Wahhabi Islam: From Revival and Reform to Global Jihad
- Author: Natana J. DeLong-Bas
- Language: English
- Subject: Wahhabism
- Publisher: Oxford University Press
- Publication date: July 15, 2004
- Publication place: United States
- ISBN: 0-19-516991-3

= Wahhabi Islam: From Revival and Reform to Global Jihad =

2004 book by Nathan J. DeLong-Bas

Wahhabi Islam: From Revival and Reform to Global Jihad is a 2004 book by academic Natana J. DeLong-Bas, published by Oxford University Press. It is based "on a close study of the 14 volumes" of collected works of Wahhabism's founder, Muhammad ibn Abd al-Wahhab and has been called "the first extensive explication of the theology" of Wahhabism.

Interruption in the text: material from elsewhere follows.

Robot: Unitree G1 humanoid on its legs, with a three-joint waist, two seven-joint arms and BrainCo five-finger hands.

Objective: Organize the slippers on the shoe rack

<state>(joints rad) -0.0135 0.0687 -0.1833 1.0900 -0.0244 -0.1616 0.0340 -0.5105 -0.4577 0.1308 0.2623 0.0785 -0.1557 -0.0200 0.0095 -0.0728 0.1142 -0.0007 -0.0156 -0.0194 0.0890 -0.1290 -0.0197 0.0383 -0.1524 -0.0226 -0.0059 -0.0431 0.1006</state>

It is divided into sections: a brief religious biography and history of Ibn Abd al-Wahhab, theology, Islamic law, women and Wahhabism, jihad and the evolution of Wahhabism.

==Critical reception==
Wahhabi Islam: From Revival and Reform to Global Jihad has been praised as a "monumental work ... lucid and carefully documented", "often fascinating", and presenting "a nuanced discussion of Wahhab's Quranic interpretation", but also criticized as a "piece of scholarly trash" and of "markedly inferior quality", and guilty of "special pleading".

It has received positive reviews. David E. Long of Middle East Journal who called it a "monumental work ... a lucid and carefully documented assessment of Wahhabism." Sara Powell of Washington Report on Middle East Affairs described it as "...a well-regarded, logically constructed, and considered --if perhaps somewhat sympathetic--analysis of Abd al-Wahhab's beliefs." History magazine called it "a ground-breaking study ... both controversial and informative"

However, others have questioned the book and DeLong-Bas's views on Wahhabism. Author Stephen Suleyman Schwartz has called her an "apologist", criticizing her for among other things, receiving financial support from Saudi Arabia; not including as a source the correspondence of ibn Abd al-Wahhab, "which critics of Wahhabism and other Saudis consider key to understanding him"; and failing to mention the religious and/or governmental background of some Saudi Arabians mentioned in her acknowledgments.

Reviewer Michael J. Ybarra, called the book "often fascinating", and providing "a nuanced discussion of Wahhab's Quranic interpretation", but also complained that she "seems to bend over backward to give Wahhab the benefit of the doubt while dismissing his critics as biased." He also notes that DeLong-Bas "doesn't say ... where on earth" the tolerant form of Wahhabism described by her "ever existed", and that "the voice of Wahhab himself is largely absent from this book" because the author rarely quotes him.

Khaled Abou El Fadl, professor of law at University of California, Los Angeles who writes frequently on Islamic jurisprudence, expressed sorrow that Oxford University Press had published the book, stating "This doesn't qualify as scholarship -- it falls within the general phenomenon of Saudi apologetics."